(Work to be completed): Restate every line of the material that follows, word for word.

------------------------------------------------

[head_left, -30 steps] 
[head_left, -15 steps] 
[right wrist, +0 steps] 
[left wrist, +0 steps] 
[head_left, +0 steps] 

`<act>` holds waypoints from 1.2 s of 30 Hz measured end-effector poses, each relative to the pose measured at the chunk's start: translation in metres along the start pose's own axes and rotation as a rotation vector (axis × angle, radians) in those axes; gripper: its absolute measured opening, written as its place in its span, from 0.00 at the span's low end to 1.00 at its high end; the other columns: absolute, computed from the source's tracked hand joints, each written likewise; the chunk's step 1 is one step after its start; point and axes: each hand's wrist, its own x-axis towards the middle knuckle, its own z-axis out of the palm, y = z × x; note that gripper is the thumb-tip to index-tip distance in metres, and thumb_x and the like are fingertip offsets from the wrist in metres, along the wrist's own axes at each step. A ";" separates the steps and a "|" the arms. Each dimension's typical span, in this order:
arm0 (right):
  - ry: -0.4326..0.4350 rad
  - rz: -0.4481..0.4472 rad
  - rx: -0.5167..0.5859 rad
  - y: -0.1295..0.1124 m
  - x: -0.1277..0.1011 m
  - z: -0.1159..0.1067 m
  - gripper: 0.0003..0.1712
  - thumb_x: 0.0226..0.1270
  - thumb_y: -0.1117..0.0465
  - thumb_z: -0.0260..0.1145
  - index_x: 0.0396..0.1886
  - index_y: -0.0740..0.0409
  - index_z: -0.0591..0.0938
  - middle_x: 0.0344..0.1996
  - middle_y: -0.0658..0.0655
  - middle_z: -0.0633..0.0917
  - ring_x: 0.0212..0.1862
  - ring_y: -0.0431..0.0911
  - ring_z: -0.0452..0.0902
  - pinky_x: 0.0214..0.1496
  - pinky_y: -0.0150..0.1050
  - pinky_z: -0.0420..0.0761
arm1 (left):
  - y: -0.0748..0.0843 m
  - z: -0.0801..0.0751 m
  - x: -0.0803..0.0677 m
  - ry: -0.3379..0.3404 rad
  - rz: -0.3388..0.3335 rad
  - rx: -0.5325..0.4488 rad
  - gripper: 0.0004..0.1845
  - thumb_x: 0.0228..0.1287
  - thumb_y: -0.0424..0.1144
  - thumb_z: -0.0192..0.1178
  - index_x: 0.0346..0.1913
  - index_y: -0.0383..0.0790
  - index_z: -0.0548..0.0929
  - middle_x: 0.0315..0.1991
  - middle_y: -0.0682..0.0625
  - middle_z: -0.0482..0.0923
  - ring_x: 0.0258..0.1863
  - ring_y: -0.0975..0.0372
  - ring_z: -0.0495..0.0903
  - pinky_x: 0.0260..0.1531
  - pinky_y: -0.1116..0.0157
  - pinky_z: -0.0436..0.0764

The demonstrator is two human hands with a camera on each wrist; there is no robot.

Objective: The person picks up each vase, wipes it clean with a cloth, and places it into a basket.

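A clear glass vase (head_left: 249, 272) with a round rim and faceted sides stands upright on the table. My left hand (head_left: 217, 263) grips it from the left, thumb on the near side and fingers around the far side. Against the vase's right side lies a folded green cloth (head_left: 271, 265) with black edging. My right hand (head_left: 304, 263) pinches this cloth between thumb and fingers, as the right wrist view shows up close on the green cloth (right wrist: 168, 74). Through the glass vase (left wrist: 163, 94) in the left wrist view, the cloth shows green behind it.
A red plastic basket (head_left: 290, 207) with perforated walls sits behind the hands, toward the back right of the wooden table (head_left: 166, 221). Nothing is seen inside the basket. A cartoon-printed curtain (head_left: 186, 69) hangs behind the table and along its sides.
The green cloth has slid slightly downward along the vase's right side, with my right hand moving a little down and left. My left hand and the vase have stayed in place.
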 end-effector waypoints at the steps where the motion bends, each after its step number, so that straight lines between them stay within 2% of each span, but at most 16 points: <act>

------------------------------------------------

(Exercise solution):
[head_left, -30 steps] 
[head_left, -15 steps] 
[right wrist, +0 steps] 
[left wrist, +0 steps] 
[head_left, +0 steps] 

`<act>` holds waypoints from 1.2 s of 30 Hz measured end-effector poses, each relative to the pose measured at the chunk's start: translation in metres along the start pose's own axes and rotation as a rotation vector (axis × angle, radians) in those axes; gripper: its absolute measured opening, written as its place in its span, from 0.00 at the span's low end to 1.00 at its high end; the other columns: absolute, computed from the source's tracked hand joints, each written likewise; the chunk's step 1 is one step after its start; point and axes: each hand's wrist, its own x-axis towards the middle knuckle, its own z-axis out of the palm, y = z × x; note that gripper is the thumb-tip to index-tip distance in metres, and thumb_x and the like are fingertip offsets from the wrist in metres, along the wrist's own axes at each step. A ";" separates the steps and a "|" the arms. Each dimension's typical span, in this order:
arm0 (right):
  - ry: -0.4326..0.4350 rad
  - rz: -0.4481..0.4472 rad
  - rx: -0.5167..0.5859 rad
  - y: -0.1295..0.1124 m
  - x: -0.1277..0.1011 m
  - z: -0.1159..0.1067 m
  - gripper: 0.0003..0.1712
  - thumb_x: 0.0226..0.1270
  - thumb_y: -0.1117..0.0465
  - thumb_z: -0.0260..0.1145
  - index_x: 0.0396..0.1886
  - index_y: -0.0740..0.0409
  - index_z: -0.0591..0.0938
  - middle_x: 0.0344..0.1996
  - middle_y: -0.0658..0.0655
  - middle_z: -0.0633..0.0917
  - ring_x: 0.0212..0.1862
  - ring_y: -0.0431..0.0911
  - ring_z: -0.0452..0.0902
  - pinky_x: 0.0214..0.1496
  - pinky_y: -0.0150..0.1050
  - pinky_z: -0.0420..0.0761
arm1 (left):
  - y: -0.0748..0.0843 m
  - z: -0.0801..0.0751 m
  - x: -0.0803..0.0677 m
  - ry: -0.3379..0.3404 rad
  - rz: -0.3388..0.3335 rad
  - rx: -0.5325..0.4488 rad
  - gripper: 0.0004..0.1845
  - thumb_x: 0.0228..0.1287
  - thumb_y: -0.0424..0.1144
  - thumb_z: -0.0192..0.1178
  - index_x: 0.0346..0.1913
  - index_y: -0.0383..0.0790
  - index_z: -0.0548..0.0929
  - middle_x: 0.0315..0.1991
  - middle_y: -0.0682..0.0625
  - middle_z: -0.0482..0.0923
  - ring_x: 0.0258..0.1863
  - ring_y: -0.0975..0.0372
  - ring_z: -0.0495..0.0903
  - pinky_x: 0.0260..0.1531
  - pinky_y: -0.1116..0.0157
  - pinky_z: -0.0436..0.0764

The demonstrator is two human hands with a camera on each wrist; there is no robot.

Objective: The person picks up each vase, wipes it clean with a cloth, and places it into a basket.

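A clear glass vase (head_left: 249, 272) with a round rim and faceted sides stands upright on the table. My left hand (head_left: 217, 263) grips it from the left, thumb on the near side and fingers around the far side. Against the vase's right side lies a folded green cloth (head_left: 271, 265) with black edging. My right hand (head_left: 304, 263) pinches this cloth between thumb and fingers, as the right wrist view shows up close on the green cloth (right wrist: 168, 74). Through the glass vase (left wrist: 163, 94) in the left wrist view, the cloth shows green behind it.
A red plastic basket (head_left: 290, 207) with perforated walls sits behind the hands, toward the back right of the wooden table (head_left: 166, 221). Nothing is seen inside the basket. A cartoon-printed curtain (head_left: 186, 69) hangs behind the table and along its sides.
The green cloth has slid slightly downward along the vase's right side, with my right hand moving a little down and left. My left hand and the vase have stayed in place.
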 end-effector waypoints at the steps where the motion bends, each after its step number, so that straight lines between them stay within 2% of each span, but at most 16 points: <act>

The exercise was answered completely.